The study, “Stereopure Antisense Oligonucleotides Preferentially Knockdown G4C2 Repeat-Containing C9ORF72 Transcripts: A Potential Therapeutic Approach for the Treatment of Amyotrophic Lateral Sclerosis (ALS) and Frontotemporal Dementia (FTD) (N2.002),” will be presented as part of the session “Neuroscience in the Clinic: Antisense Oligonucleotide (ASO) Therapy” at the 2018 American Academy of Neurology (ANN) Annual Meeting, April 21-27 in Los Angeles.
The presentation will be delivered by Robert H. Brown Jr., an MD and PhD and a professor of neurology at the University of Massachusetts Medical School, and will take place at 4:45 p.m. on April 23 Pacific Time. The study’s abstract was recently published in the journal Neurology.
An alteration in the C9orf72 gene is the most frequent cause of ALS and FTD. Specifically, a large repeat expansion of sequences consisting of four guanine and two cytosine (G4C2) nucleotides — the building blocks of DNA and RNA — reduces the amount of C9orf72 and leads to the production of abnormal RNA molecules (transcripts from DNA) and toxic aggregates made of dipeptide repeat proteins (DPRs).
In a collaboration between Wave Life Sciences and UMass Medical School, scientists aimed to target RNA molecules that contain the G4C2 expansion using tiny stereopure ASO molecules, which bind to RNA.
With this approach, investigators intended to prevent the accumulation of the abnormal molecules while avoiding changes in C9orf72 protein levels.
Scientists used a molecular assay of RNA and patient-derived induced pluripotent stem cells (iPSCs) — which can differentiate into virtually any cell and tissue type in the body — to generate neurons, and discovered ASO genetic sequences that decreased the amount of the abnormal RNA.
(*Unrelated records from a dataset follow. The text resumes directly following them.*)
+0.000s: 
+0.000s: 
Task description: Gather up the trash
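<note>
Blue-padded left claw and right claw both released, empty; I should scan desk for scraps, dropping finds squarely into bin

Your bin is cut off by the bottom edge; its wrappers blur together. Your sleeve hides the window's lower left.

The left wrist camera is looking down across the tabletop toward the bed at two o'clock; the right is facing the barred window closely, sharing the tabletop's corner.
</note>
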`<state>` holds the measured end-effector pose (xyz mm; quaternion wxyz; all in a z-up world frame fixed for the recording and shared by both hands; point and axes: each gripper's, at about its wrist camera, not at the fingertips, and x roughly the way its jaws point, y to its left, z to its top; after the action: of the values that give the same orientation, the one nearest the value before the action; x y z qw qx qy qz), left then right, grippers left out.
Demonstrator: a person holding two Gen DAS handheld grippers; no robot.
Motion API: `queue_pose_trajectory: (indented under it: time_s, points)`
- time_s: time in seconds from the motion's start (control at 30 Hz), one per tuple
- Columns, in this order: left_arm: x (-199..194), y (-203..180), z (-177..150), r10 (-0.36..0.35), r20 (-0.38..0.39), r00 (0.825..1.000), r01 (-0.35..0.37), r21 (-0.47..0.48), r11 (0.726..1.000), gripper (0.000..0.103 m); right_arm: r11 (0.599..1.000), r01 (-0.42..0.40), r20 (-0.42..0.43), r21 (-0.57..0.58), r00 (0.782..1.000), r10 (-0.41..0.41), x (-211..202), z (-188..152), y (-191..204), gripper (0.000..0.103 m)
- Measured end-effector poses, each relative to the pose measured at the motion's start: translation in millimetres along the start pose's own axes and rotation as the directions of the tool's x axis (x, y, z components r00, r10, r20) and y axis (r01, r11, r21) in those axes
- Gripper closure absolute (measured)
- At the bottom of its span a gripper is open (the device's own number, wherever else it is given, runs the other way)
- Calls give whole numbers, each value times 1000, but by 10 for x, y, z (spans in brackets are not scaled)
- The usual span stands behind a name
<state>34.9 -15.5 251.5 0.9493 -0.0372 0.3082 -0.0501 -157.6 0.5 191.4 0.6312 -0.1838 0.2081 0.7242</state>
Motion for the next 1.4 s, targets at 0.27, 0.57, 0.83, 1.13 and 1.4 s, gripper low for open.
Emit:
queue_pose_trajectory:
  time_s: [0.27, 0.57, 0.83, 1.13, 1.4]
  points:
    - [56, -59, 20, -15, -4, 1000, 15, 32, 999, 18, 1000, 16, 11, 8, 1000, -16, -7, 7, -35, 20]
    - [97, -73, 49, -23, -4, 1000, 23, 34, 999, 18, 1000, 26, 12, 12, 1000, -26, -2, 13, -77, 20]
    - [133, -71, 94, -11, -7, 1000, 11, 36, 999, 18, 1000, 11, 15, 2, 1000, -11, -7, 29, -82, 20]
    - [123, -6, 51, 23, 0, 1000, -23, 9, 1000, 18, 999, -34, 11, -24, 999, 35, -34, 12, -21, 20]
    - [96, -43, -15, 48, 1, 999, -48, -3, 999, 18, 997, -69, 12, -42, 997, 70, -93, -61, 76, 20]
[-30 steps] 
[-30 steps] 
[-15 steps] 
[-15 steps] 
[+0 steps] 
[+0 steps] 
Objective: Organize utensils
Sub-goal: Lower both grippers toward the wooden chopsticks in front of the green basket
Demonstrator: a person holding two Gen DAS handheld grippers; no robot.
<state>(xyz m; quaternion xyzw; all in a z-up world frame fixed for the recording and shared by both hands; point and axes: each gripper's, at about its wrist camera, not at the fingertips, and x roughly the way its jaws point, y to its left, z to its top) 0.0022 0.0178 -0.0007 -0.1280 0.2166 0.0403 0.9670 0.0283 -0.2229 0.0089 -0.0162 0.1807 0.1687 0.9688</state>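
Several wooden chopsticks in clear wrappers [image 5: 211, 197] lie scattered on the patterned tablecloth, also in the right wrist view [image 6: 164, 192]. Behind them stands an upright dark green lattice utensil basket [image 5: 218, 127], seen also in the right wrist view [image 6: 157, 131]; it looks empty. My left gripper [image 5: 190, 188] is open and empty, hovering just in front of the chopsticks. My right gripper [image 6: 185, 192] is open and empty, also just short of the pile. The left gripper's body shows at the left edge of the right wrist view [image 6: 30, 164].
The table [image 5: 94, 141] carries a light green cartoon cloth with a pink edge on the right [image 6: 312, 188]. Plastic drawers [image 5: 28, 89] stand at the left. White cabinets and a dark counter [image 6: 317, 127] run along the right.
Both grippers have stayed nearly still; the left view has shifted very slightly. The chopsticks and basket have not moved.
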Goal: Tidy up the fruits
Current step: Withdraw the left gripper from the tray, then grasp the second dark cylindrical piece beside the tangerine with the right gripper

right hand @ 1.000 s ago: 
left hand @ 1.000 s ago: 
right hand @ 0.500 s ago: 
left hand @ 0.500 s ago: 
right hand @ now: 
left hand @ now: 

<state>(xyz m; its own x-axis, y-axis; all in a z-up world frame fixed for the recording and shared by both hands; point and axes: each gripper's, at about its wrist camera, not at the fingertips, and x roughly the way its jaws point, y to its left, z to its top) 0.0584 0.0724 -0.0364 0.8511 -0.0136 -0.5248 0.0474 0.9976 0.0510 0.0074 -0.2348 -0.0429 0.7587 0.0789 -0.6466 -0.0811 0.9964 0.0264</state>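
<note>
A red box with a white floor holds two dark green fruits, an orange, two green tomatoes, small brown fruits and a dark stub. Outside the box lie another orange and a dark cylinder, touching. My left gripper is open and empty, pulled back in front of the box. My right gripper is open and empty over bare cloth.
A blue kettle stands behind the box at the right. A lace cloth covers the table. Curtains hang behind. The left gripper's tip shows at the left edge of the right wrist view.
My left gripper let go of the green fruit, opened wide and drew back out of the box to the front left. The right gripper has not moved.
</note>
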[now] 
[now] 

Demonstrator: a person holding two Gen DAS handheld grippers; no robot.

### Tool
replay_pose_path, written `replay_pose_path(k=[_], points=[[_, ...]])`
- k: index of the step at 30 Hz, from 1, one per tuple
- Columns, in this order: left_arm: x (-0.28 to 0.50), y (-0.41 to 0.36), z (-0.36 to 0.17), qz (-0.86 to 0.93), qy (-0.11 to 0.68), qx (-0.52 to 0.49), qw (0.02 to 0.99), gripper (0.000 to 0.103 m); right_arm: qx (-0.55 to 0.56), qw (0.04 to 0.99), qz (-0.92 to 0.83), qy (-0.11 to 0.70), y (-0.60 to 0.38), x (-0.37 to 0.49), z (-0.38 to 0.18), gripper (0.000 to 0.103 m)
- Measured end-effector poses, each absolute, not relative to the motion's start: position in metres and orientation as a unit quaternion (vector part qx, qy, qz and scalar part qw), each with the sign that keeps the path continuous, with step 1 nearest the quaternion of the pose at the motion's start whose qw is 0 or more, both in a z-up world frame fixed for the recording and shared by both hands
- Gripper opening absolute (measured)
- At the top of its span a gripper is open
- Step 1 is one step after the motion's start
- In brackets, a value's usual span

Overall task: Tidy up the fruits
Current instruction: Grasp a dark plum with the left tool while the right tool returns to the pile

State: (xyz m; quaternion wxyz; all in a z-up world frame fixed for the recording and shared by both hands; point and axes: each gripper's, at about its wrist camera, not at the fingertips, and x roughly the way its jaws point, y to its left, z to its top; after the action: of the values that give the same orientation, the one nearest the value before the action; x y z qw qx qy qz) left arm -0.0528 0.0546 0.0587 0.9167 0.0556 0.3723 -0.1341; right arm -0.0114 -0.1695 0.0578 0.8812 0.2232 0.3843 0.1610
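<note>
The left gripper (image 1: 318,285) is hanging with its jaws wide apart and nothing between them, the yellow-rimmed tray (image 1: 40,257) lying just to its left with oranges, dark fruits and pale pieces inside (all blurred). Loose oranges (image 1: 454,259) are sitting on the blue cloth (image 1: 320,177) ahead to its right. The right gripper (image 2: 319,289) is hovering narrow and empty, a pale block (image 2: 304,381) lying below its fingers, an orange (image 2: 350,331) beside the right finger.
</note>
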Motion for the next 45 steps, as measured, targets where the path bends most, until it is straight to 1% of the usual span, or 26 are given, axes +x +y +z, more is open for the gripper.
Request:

They then confirmed the activity of these ASO sequences in patient-derived fibroblasts and in mouse neurons under a microscope. Scientists also used transgenic mice containing the human C9orf72 gene with a repeat expansion to assess the ASO’s efficacy.
Researchers optimized the ASO chemistry, which resulted in potent, stereopure ASOs, as confirmed in the activity assays. The molecules exhibited improved the in vitro stability compared to other ASOs.
In addition, injecting these ASOs into the brain of transgenic mice led to a stable reduction of repeat-containing C9orf72 transcripts, abnormal RNA, and toxic aggregates of DPRs, without changing C9orf72 protein levels.
“These results suggest that preferential targeting of repeat-containing transcripts using stereopure ASOs may be a viable therapeutic approach for the treatment of ALS and [frontotemporal dementia],” the researchers wrote.